Bulletpoints on bulletproofs

Posted by: Adam Gibson | in Bitcoin, Cryptography | 11 months, 3 weeks ago |

Bulletproofs

The recent publication of this paper by Benedikt Bünz of Stanford (and coauthors) has caused quite a stir amongst Bitcoin people. It's kind of obscure for a non- or semi- technical audience, but most people who heard about it got the gist: this may be the way to finally make Confidential Transactions (transactions that hide the amounts) practical for Bitcoin.

If you just want the effects of this on a potential future Bitcoin-or-sidechain-with-CT, Greg Maxwell has you covered here. What I write below is for those curious and interested at a more technical/mathematical level (but read Greg's post anyway!).

So in this post I want to go over four things: (1) .. wait, let's use bullet points!

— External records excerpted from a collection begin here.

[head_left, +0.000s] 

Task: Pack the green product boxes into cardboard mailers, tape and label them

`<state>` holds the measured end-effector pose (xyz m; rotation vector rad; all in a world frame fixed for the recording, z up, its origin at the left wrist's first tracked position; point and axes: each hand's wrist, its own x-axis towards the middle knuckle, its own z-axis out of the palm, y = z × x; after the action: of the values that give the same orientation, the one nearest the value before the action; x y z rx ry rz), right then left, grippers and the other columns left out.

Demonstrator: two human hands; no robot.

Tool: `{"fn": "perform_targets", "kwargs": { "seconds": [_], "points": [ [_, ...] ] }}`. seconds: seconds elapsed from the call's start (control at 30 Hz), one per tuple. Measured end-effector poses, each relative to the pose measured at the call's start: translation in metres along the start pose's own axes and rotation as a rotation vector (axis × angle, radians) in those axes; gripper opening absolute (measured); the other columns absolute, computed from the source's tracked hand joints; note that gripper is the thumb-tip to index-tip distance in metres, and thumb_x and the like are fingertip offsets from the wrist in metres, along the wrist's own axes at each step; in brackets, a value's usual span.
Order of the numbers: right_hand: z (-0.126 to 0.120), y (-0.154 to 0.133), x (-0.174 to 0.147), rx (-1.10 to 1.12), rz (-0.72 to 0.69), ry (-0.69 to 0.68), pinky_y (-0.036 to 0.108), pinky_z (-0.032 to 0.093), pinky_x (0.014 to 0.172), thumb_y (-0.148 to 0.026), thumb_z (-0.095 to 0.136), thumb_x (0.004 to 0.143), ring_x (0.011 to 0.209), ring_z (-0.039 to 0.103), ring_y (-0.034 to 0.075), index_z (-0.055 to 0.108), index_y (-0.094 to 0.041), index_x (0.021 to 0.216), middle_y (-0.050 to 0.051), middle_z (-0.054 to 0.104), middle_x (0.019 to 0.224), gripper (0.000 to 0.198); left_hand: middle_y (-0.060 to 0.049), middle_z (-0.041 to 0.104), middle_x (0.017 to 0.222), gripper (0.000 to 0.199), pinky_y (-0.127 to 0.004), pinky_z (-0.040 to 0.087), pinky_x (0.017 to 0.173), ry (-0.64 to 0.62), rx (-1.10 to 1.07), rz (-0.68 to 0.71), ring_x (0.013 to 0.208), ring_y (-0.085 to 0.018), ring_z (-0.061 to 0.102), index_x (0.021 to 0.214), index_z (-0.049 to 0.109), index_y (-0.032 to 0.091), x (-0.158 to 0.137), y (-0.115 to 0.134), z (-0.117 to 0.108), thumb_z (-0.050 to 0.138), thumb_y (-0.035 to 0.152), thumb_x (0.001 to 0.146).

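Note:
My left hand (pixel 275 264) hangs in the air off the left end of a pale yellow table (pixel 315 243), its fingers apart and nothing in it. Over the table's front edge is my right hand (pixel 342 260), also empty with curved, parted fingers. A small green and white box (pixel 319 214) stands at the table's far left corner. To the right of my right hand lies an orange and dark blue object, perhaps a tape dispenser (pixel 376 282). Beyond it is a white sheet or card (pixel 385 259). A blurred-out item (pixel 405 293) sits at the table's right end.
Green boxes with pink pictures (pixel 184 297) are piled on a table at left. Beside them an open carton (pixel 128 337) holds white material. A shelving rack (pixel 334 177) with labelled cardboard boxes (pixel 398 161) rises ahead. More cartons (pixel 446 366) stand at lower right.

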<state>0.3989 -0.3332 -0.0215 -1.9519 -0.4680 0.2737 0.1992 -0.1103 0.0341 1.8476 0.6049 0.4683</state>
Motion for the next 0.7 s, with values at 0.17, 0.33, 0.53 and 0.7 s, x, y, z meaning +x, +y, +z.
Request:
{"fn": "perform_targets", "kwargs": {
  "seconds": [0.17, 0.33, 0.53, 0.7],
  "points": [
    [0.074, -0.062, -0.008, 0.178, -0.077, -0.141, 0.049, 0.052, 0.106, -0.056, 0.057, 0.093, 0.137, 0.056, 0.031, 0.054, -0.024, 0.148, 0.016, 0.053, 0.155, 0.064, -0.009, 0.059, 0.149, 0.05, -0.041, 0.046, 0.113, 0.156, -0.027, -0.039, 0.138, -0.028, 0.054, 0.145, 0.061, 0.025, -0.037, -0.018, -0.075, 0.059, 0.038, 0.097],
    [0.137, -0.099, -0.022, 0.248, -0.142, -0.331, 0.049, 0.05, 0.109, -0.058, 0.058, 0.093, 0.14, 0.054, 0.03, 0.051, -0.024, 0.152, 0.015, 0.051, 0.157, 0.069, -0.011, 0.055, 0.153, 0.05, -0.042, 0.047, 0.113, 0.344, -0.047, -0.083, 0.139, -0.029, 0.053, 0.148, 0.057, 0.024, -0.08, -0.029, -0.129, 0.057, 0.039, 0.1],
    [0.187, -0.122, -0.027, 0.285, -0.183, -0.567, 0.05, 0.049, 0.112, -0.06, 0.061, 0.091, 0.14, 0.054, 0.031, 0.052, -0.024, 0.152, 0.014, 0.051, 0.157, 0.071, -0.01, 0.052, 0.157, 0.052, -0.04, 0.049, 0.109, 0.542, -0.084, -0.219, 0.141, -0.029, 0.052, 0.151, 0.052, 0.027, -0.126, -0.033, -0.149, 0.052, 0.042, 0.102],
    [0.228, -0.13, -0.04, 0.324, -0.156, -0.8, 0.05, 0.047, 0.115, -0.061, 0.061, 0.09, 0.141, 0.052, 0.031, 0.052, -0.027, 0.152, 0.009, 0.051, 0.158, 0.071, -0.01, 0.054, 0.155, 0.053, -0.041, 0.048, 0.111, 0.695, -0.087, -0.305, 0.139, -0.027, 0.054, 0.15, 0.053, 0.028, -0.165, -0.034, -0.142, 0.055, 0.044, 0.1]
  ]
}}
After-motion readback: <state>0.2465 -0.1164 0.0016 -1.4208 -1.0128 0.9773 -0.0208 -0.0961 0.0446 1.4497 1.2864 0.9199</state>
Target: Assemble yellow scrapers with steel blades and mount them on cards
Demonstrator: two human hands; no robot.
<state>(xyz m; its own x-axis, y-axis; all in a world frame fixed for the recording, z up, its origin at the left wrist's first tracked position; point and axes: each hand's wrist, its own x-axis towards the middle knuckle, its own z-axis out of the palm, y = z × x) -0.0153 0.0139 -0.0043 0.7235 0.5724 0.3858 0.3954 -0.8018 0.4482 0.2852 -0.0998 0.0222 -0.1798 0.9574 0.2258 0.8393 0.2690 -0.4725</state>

  • The history, and the problem with Confidential Transactions
  • Pedersen commitments extended; an inner product proof
  • A very rough outline of how to use inner product proofs to make rangeproofs smaller
  • The scaling of this new version of CT; aggregation

My role here is as an enthusiastic amateur; I mention this not because there's anything wrong with being an amateur per se, but more because really fully grokking the in-depth details here is, at least so far, a bit beyond me, so this is somewhat of a skim, not a real exposition. Needless to say, all mistakes are my own.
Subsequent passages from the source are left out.